RECORD SET |

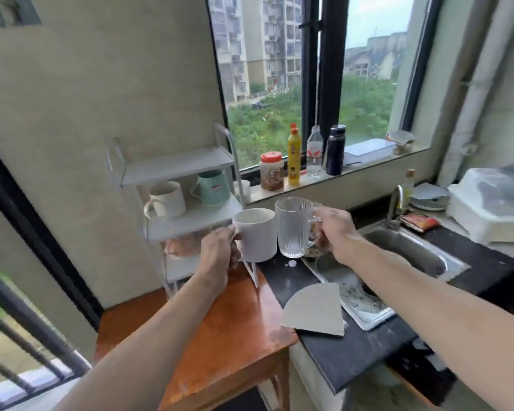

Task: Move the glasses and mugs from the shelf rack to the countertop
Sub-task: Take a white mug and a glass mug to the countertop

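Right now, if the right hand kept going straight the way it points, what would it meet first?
Probably the white mug held by the left hand. The right hand points up-left, and its glass mug sits right beside the white one, though depth is unclear.

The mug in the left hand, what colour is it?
The mug is plain white, seen in the head view.

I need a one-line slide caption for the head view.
Left hand holds a white mug, right hand a ribbed glass mug, both beside the shelf rack.
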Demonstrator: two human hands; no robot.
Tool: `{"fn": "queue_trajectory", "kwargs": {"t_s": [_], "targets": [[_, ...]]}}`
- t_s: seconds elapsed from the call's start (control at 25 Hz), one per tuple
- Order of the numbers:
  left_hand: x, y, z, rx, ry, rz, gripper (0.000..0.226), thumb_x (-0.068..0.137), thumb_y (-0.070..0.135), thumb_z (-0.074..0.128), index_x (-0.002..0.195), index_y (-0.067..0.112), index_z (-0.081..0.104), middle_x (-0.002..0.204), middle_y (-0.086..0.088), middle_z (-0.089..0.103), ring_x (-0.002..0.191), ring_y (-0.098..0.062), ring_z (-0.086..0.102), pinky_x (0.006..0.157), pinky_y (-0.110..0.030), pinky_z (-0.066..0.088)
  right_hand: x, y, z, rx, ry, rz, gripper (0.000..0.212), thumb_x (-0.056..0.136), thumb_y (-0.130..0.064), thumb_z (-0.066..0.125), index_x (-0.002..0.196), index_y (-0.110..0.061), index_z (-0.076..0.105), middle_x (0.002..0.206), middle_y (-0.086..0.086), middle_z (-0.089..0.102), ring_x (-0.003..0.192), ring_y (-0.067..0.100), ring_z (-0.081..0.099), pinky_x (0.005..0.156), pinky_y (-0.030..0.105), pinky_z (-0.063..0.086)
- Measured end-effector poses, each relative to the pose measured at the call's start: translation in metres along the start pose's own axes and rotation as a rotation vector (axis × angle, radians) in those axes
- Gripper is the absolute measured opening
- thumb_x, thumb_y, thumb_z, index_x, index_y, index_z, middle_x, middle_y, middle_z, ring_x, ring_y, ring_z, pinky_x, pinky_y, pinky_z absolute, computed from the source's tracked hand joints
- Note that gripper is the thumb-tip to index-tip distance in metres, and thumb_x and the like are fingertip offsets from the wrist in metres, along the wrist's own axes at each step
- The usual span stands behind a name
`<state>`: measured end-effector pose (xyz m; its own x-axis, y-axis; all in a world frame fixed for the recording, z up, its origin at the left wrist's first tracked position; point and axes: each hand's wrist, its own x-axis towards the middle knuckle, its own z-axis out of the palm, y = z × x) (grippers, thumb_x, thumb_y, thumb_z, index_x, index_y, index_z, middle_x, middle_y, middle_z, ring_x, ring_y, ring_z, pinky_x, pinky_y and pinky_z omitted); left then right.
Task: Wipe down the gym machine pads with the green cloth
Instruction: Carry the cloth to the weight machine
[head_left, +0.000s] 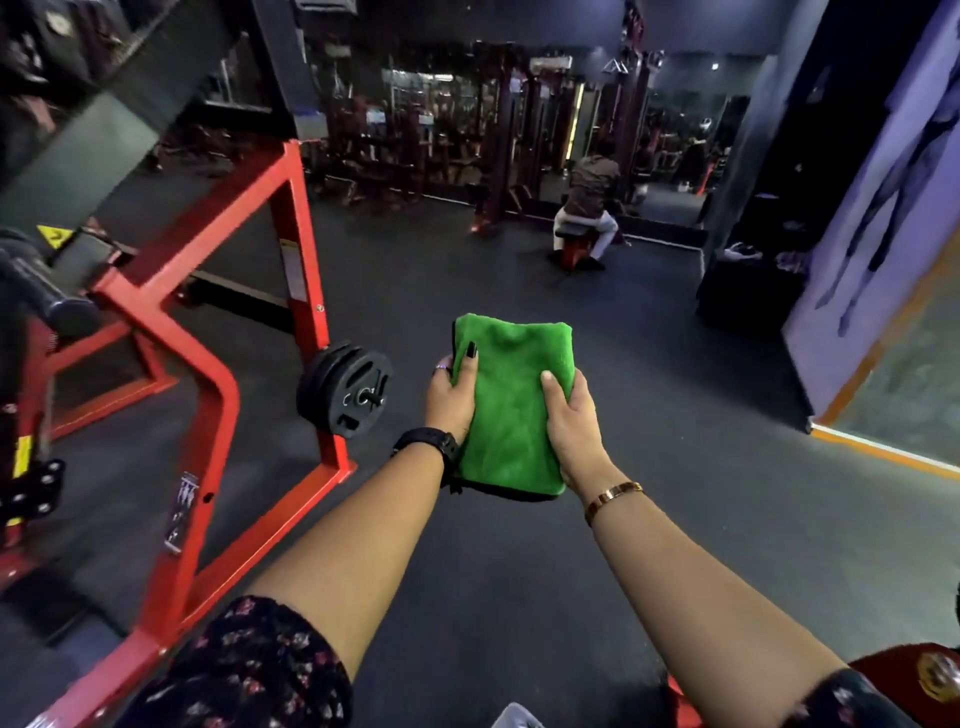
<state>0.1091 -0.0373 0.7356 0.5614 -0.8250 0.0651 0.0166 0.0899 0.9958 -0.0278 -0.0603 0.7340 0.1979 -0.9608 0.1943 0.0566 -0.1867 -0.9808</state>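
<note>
A folded green cloth (511, 400) is held out in front of me over the dark gym floor. My left hand (449, 397) grips its left edge, thumb on top. My right hand (574, 421) grips the right edge the same way. A red-framed gym machine (218, 364) stands to my left, well apart from the cloth. Its black roller pad (49, 296) sticks out at the far left, and a dark grey slanted pad (78, 156) rises above it.
Black weight plates (345, 392) hang on the machine's peg just left of my left hand. A person sits on a bench (587, 218) farther back, among red racks and mirrors. A wall with a poster (872, 234) stands at the right.
</note>
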Motion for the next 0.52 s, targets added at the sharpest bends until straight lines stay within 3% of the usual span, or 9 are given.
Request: {"fn": "queue_trajectory", "kwargs": {"t_s": [0.16,0.28,0.36,0.52], "targets": [[-0.038,0.005,-0.045,0.044,0.247,0.097,0.04,0.092,0.045,0.049,0.119,0.015,0.054,0.103,0.004,0.061,0.094,-0.013,0.058,0.078,-0.024,0.044,-0.029,-0.001,0.033,-0.035,-0.064,-0.04,0.009,0.096,-0.037,0.047,0.099,-0.03,0.052,0.099,-0.008,0.063,0.093,0.01,0.061,0.083,0.034,0.051],[-0.062,0.005,-0.088,0.115,0.461,0.178,0.04,0.088,0.048,0.05,0.116,0.02,0.057,0.109,-0.001,0.066,0.103,-0.021,0.06,0.091,-0.036,0.047,-0.057,-0.007,0.068,-0.056,-0.128,-0.095,0.017,0.098,-0.034,0.043,0.103,-0.02,0.052,0.089,-0.013,0.059,0.082,-0.001,0.056,0.068,0.012,0.043],[-0.074,0.009,-0.118,0.172,0.554,0.195,0.041,0.089,0.048,0.046,0.116,0.02,0.057,0.109,-0.005,0.067,0.101,-0.024,0.061,0.087,-0.034,0.048,-0.073,-0.014,0.093,-0.069,-0.178,-0.119,0.02,0.099,-0.032,0.042,0.105,-0.015,0.052,0.086,-0.014,0.057,0.078,-0.004,0.053,0.059,0.004,0.037],[-0.104,0.022,-0.186,0.237,0.73,0.195,0.035,0.097,0.035,0.042,0.124,0.016,0.054,0.115,-0.01,0.065,0.104,-0.028,0.058,0.079,-0.028,0.041,-0.108,-0.028,0.153,-0.069,-0.297,-0.148,0.02,0.099,-0.031,0.042,0.108,-0.016,0.052,0.088,-0.016,0.055,0.082,0.005,0.054,0.075,0.023,0.038]]}}
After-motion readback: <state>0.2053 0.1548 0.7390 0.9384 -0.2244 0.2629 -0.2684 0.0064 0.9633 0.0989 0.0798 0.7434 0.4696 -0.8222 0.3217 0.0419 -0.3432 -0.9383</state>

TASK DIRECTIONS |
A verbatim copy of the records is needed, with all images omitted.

RESPONSE BOX |
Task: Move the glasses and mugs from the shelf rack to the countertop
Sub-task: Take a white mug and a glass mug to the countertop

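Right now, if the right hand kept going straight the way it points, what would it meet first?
Probably the white mug held by the left hand. The right hand points up-left, and its glass mug sits right beside the white one, though depth is unclear.

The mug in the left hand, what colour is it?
The mug is plain white, seen in the head view.

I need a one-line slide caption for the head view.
Left hand holds a white mug, right hand a ribbed glass mug, both beside the shelf rack.
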Demonstrator: two human hands; no robot.
Tool: `{"fn": "queue_trajectory", "kwargs": {"t_s": [_], "targets": [[_, ...]]}}`
- t_s: seconds elapsed from the call's start (control at 25 Hz), one per tuple
- Order of the numbers:
  left_hand: x, y, z, rx, ry, rz, gripper (0.000..0.226), thumb_x (-0.068..0.137), thumb_y (-0.070..0.135), thumb_z (-0.074..0.128), index_x (-0.002..0.195), index_y (-0.067..0.112), index_z (-0.081..0.104), middle_x (-0.002..0.204), middle_y (-0.086..0.088), middle_z (-0.089..0.103), ring_x (-0.002..0.191), ring_y (-0.098..0.062), ring_z (-0.086..0.102), pinky_x (0.006..0.157), pinky_y (-0.110..0.030), pinky_z (-0.066..0.088)
  right_hand: x, y, z, rx, ry, rz, gripper (0.000..0.212), thumb_x (-0.056..0.136), thumb_y (-0.130..0.064), thumb_z (-0.066..0.125), index_x (-0.002..0.196), index_y (-0.110..0.061), index_z (-0.076..0.105), middle_x (0.002..0.206), middle_y (-0.086..0.086), middle_z (-0.089..0.102), ring_x (-0.003..0.192), ring_y (-0.067..0.100), ring_z (-0.081..0.099), pinky_x (0.005..0.156), pinky_y (-0.030..0.105), pinky_z (-0.063..0.086)
- Measured end-effector poses, each relative to the pose measured at the call's start: translation in metres along the start pose's own axes and rotation as a rotation vector (axis × angle, radians) in those axes
- Gripper is the absolute measured opening
- thumb_x, thumb_y, thumb_z, index_x, index_y, index_z, middle_x, middle_y, middle_z, ring_x, ring_y, ring_z, pinky_x, pinky_y, pinky_z absolute, computed from the source's tracked hand joints
- Note that gripper is the thumb-tip to index-tip distance in metres, and thumb_x and the like are fingertip offsets from the wrist in metres, along the wrist's own axes at each step
- The usual span stands behind a name
`<state>`: measured end-effector pose (xyz m; its own x-axis, y-axis; all in a world frame fixed for the recording, z up, its origin at the left wrist's first tracked position; point and axes: each hand's wrist, its own x-axis towards the middle knuckle, its own z-axis out of the palm, y = z × x) (grippers, thumb_x, thumb_y, thumb_z, index_x, index_y, index_z, middle_x, middle_y, middle_z, ring_x, ring_y, ring_z, pinky_x, pinky_y and pinky_z omitted); left then right.
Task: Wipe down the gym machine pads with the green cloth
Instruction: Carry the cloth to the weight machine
[head_left, +0.000s] 
<state>0.1091 -0.0373 0.7356 0.5614 -0.8250 0.0651 0.0166 0.0899 0.9958 -0.0278 -0.0603 0.7340 0.1979 -0.9608 0.1943 0.0566 -0.1867 -0.9808</state>
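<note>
A folded green cloth (511, 400) is held out in front of me over the dark gym floor. My left hand (449, 397) grips its left edge, thumb on top. My right hand (574, 421) grips the right edge the same way. A red-framed gym machine (218, 364) stands to my left, well apart from the cloth. Its black roller pad (49, 296) sticks out at the far left, and a dark grey slanted pad (78, 156) rises above it.
Black weight plates (345, 392) hang on the machine's peg just left of my left hand. A person sits on a bench (587, 218) farther back, among red racks and mirrors. A wall with a poster (872, 234) stands at the right.
</note>
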Motion for the next 0.52 s, targets added at the sharpest bends until straight lines stay within 3% of the usual span, or 9 are given.
Request: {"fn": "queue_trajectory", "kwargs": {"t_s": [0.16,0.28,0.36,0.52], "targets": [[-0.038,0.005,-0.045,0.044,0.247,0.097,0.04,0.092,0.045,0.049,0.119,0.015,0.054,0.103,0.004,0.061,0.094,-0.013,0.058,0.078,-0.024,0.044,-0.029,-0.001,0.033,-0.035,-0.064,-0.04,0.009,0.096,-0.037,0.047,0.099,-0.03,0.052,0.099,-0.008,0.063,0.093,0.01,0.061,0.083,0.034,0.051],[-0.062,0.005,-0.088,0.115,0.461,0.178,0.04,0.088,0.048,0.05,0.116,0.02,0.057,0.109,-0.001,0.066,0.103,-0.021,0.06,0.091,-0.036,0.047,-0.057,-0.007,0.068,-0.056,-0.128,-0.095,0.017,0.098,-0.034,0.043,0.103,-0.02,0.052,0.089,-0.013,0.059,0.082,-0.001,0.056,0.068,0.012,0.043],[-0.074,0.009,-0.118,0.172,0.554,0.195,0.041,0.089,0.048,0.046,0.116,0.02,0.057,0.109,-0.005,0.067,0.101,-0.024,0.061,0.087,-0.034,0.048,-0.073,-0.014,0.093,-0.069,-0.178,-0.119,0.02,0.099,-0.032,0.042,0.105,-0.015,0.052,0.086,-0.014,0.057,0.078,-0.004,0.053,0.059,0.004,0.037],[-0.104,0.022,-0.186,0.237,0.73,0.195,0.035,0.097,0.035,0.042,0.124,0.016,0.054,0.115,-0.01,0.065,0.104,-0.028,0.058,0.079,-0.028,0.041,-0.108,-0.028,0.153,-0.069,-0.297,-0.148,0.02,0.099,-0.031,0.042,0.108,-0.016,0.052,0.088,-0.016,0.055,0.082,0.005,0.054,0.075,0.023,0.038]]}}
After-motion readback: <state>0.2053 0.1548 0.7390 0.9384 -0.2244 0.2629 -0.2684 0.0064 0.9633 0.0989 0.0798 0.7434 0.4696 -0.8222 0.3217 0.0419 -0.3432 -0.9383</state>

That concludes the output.